The ad begins with an ominous score and apocalyptic imagery, including shots of angry protesters and video footage of a random fire captured by Russia Today, the Kremlin-sponsored TV network. There are text cards that read, “We won the battle. They couldn’t handle it. So they started a war.” There is a soundbite from House Minority Leader Nancy Pelosi, who says the words “a white supremacist” — not in reference to Trump, as is implied, but about Steve Bannon, the president’s chief strategist.
On Twitter, the video was accompanied by the hashtag #counterresistence, marking the start of the NRA’s latest messaging campaign.
“Wayne LaPierre leads the fight,” viewers are informed toward the end of the video, followed by a plug for LaPierre’s upcoming speech at this year’s Conservative Political Action Conference on Friday, which will stream on NRATV.
The “counter resistance” banner is an update to a narrative the NRA has deployed for decades, as the gun rights group has sought to cast itself as a leader not just on Second Amendment issues, but more broadly as a defender of American freedom. What is different now is how closely the NRA’s broader agenda, which leans heavily on fears of violent crime, illegal immigration, and terrorism, aligns with that of the current administration.

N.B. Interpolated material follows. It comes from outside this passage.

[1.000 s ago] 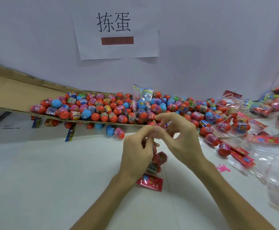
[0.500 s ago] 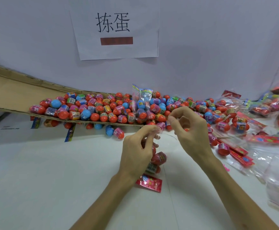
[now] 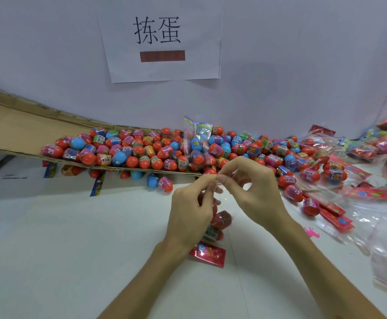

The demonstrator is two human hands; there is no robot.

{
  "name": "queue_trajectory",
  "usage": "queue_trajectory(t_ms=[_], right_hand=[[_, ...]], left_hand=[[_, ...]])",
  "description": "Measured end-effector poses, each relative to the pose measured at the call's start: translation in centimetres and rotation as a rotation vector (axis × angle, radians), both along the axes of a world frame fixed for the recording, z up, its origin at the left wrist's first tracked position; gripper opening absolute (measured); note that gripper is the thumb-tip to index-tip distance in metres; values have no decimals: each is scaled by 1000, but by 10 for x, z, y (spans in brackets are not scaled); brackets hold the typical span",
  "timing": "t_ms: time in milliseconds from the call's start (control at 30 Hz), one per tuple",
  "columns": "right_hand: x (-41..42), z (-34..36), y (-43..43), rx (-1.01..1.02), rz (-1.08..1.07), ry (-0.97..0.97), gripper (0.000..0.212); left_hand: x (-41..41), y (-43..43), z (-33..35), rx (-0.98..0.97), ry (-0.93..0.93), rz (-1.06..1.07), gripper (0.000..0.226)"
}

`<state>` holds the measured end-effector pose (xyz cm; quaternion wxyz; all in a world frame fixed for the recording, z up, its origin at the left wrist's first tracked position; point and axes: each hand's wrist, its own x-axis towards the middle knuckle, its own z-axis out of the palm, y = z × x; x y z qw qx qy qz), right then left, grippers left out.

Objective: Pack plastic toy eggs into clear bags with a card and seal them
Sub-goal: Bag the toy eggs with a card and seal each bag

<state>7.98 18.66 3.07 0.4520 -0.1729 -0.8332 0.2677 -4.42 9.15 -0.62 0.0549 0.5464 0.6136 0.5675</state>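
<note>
A clear bag hangs between my hands, holding red toy eggs and a red card at its lower end on the white table. My left hand pinches the bag's top edge from the left. My right hand pinches the same edge with thumb and forefinger, fingertips nearly touching the left hand's. The bag's upper part is partly hidden behind my left hand.
A big heap of red, blue and pink eggs lies on a cardboard sheet by the wall. Filled bags, red cards and empty clear bags crowd the right. A paper sign hangs above.
My right hand had pulled away up and to the right half a second ago; now it is back at the bag's top edge beside my left hand.
</note>
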Motion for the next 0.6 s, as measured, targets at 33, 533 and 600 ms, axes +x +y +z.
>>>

Never before in the NRA’s history has the group so openly boasted about its close relationship with a president, and never before has a president been so eager to openly embrace his close relationship with the NRA. Even President George W. Bush, a staunch defender of gun rights, sought to put distance between himself and the organization after an executive was caught on tape bragging about exceptionally close ties to the administration.
But as with so much else with Trump, conventional wisdom no longer holds. The NRA proudly endorsed his presidential bid when no other major conservative organization would, and then proceeded to spend over $30 million—more than any other outside group—to help catapult him into the Oval Office. Along the way, the NRA’s chief lobbyist, Chris Cox, was given a speaking slot at the Republican National Convention, a first. And now Cox has been assigned the duty of introducing Vice President Mike Pence at CPAC on Thursday.
The NRA clearly sees the Trump presidency as a chance to go on the offensive. At the federal level, for example, the group is lobbying to deregulate silencers and pushing legislation that would make a concealed-carry permit obtained in one state valid in all states.
Those priorities, however, are likely to take a backseat to more pressing objectives of the administration and the Republican-controlled Congress, including healthcare and tax reform. Appointing itself leader of the “counter resistance” may be a way for the NRA to maintain its voice, and keep its five million claimed members mobilized, at a time when the group’s ideology is ascendant and the risk of new, national gun regulations is practically nonexistent. In simpler terms, it may represent a bid for increased influence in the rightwing movement that has now dominates the Republican party and American conservatism. While only 22 percent of U.S. residents own guns, according to the definitive survey on the subject, polls show Trump’s approval rating averaging 45 percent.
The extent to which the NRA advises the president on matters of policy, and how much it is benefiting from its relationship with the White House, remains opaque. But a recent White House meeting was telling: On February 1, a day after Neil Gorsuch was nominated to the U.S. Supreme Court, Trump and LaPierre sat next to each other at a meeting of conservative leaders in the Roosevelt Room. The president asked each person present to introduce him or herself, and then singled out LaPierre with a flattering comment that acknowledged the NRA leader’s influence in conservative circles.
“Wayne,” Trump said, “I would say they know you. Perhaps they know you better than they know me.”